Agile Quantitative Assessment – 14 Key Findings (June 2016)
This report summarizes the results of our recent analysis of the adoption and use of agile methods. The survey polled 100 organizations in the United States to gather results from 2,000 projects, 1,000 of which were completed using agile methods, to develop its findings, conclusions and recommendations. This survey differs from others in that it is not an opinion survey. Rather, it relies on hard measurement data to provide a picture of the value realized by using agile methods. The primary purpose of this report is to provide its readers with reliable software productivity, cost and quality baselines which they can use for comparison purposes. The results show convincingly that firms who adopt and put agile methods into practice generate quality software products quicker and cheaper than those who use traditional approaches. Of course, there are many caveats that must be expressed as well. As can be expected, these caveats revolve around the stage of adoption the firm is in, the skills, knowledge and abilities of the workforces involved, and the type of software being produced, including its size and difficulty.

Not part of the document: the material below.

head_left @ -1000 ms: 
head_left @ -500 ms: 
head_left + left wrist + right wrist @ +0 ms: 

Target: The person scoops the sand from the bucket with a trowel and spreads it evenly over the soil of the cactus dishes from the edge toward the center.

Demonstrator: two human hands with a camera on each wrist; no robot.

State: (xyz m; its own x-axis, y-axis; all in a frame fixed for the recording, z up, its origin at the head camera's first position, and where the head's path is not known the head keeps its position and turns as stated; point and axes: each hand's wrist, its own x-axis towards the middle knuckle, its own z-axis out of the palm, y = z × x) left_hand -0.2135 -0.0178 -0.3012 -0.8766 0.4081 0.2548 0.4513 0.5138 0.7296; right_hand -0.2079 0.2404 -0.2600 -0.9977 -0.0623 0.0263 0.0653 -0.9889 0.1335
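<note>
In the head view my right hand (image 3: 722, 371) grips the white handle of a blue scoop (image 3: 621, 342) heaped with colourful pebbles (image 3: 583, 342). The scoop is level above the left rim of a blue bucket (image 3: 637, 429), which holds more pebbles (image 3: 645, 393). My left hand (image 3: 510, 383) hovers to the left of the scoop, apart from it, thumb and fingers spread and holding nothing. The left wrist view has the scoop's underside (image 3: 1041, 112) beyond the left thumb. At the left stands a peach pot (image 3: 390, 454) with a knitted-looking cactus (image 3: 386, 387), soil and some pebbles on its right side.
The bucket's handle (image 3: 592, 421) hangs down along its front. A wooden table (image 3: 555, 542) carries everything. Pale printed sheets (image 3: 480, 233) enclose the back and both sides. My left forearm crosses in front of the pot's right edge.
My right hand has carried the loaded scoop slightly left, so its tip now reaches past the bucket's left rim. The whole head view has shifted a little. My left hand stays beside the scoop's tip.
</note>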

Besides providing productivity, cost and quality benchmarks, this report also highlights 14 findings relative to agile use along with backup on how we came to these conclusions. The five most important of these are:
- Agile has become the mainstream approach for developing software in the USA.
- The average gain in software productivity experienced by those using agile methods during the past three years has increased to about 10 to 15 percent per year.
- The average reduction in software costs experienced by those using agile methods during the past three years is about 8 to 12 percent per year.
- Use of agile methods cuts development time by 75 to 90 percent solution on time by focusing on delivery of functionality that the user designates as important.
- Software quality increases when agile methods are used by as much as 20 percent as measured by defect densities during the first year of operations.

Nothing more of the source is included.